Letter 116

• 116. Caroline to Friedrich Ludwig Wilhelm Meyer in Berlin: Mainz, 6 October 1792

Mainz, 6 October [17]92

|268| My dear Meyer, I am writing from my bed — am sick — the enemy troops are close to the town gates [1] — but since I only this moment received a letter telling me it was pathetic Bouterweck who used the mask of Baiocco Romano [2] — I have nothing more urgent than to declare officially to you that the aspersions I cast on you were unfounded. It makes me happy, indeed, feverishly happy. —

Please forgive my suspicions — and yet, it would never really have been a matter of suspicion — since in that case I would have had to consider it quite possible for you. It was solely the certainty I thought I possessed in the matter that devoured all sound reasoning concerning such possibility — I allowed myself to be completely governed by my pain and my overheated indignation.

So, Meyer, here I extend my hand to you — please do not refuse it — and put me at ease very soon. I am so glad I can once again |269| think well of you. —

Forster sends his regards — he was just here to see me. A week ago, Tatter went to Italy with the prince — he spent a couple of days with me, and I am happy. [3]

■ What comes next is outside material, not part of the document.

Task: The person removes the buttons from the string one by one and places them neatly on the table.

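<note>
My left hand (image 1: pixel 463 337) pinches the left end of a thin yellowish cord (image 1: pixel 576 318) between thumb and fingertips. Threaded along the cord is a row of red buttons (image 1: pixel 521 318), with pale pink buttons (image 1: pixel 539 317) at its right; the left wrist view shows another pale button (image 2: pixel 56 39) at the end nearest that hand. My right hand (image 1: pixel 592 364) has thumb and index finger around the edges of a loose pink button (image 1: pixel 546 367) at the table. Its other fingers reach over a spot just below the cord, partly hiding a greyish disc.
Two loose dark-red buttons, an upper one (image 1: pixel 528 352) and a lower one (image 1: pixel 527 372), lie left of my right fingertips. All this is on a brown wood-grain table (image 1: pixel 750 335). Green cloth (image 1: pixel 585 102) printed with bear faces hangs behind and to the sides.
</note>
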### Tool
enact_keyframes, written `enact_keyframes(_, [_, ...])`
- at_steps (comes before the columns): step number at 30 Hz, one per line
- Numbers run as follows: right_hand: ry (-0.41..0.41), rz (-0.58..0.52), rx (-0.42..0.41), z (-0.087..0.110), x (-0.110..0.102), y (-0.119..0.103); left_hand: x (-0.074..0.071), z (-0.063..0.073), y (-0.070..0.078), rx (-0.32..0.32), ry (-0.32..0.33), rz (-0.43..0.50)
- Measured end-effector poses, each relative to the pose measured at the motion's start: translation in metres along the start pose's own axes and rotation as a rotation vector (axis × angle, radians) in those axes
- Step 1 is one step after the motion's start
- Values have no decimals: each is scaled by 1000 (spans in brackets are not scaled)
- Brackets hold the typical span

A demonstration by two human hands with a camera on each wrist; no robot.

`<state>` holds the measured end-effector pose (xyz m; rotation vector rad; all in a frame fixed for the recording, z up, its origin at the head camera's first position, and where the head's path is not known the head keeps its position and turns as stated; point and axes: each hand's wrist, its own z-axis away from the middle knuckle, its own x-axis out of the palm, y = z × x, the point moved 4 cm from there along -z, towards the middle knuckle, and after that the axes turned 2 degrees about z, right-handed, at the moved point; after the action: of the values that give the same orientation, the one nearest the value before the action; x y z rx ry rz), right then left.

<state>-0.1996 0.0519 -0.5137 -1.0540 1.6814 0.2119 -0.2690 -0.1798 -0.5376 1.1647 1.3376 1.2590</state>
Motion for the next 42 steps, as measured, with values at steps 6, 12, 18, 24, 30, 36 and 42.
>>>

For 6 days now we have daily been expecting the French to attack — the nobility has fled, and the old man as well, albeit in a carriage from which he had had the coat of arms scratched out. [4] They genuinely are in Worms now. [5]

Here people are already wearing cocardes tricolores. [6] Our fate depends on Esterhazy, who might yet be able to stop Custine. Adieu, my dear — my tenfold more dear — justified sinner.

Notes

[1] Forces consisting of Prussians, Austrians, Hessians, and Royalist émigrés under the Duke of Braunschweig, representing the supreme command of King Friedrich Wilhelm II of Prussia, had advanced into France on 19 August 1792 but retreated after their rout at the Battle of Valmy (20 September 1792) as a result of the French army’s skilled use of artillery, and by 1 October 1792 no allies remained on French soil. This situation allowed the French revolutionary army, under the command of Generals Charles-François Dumouriez and François-Christophe Kellermann, to counterattack.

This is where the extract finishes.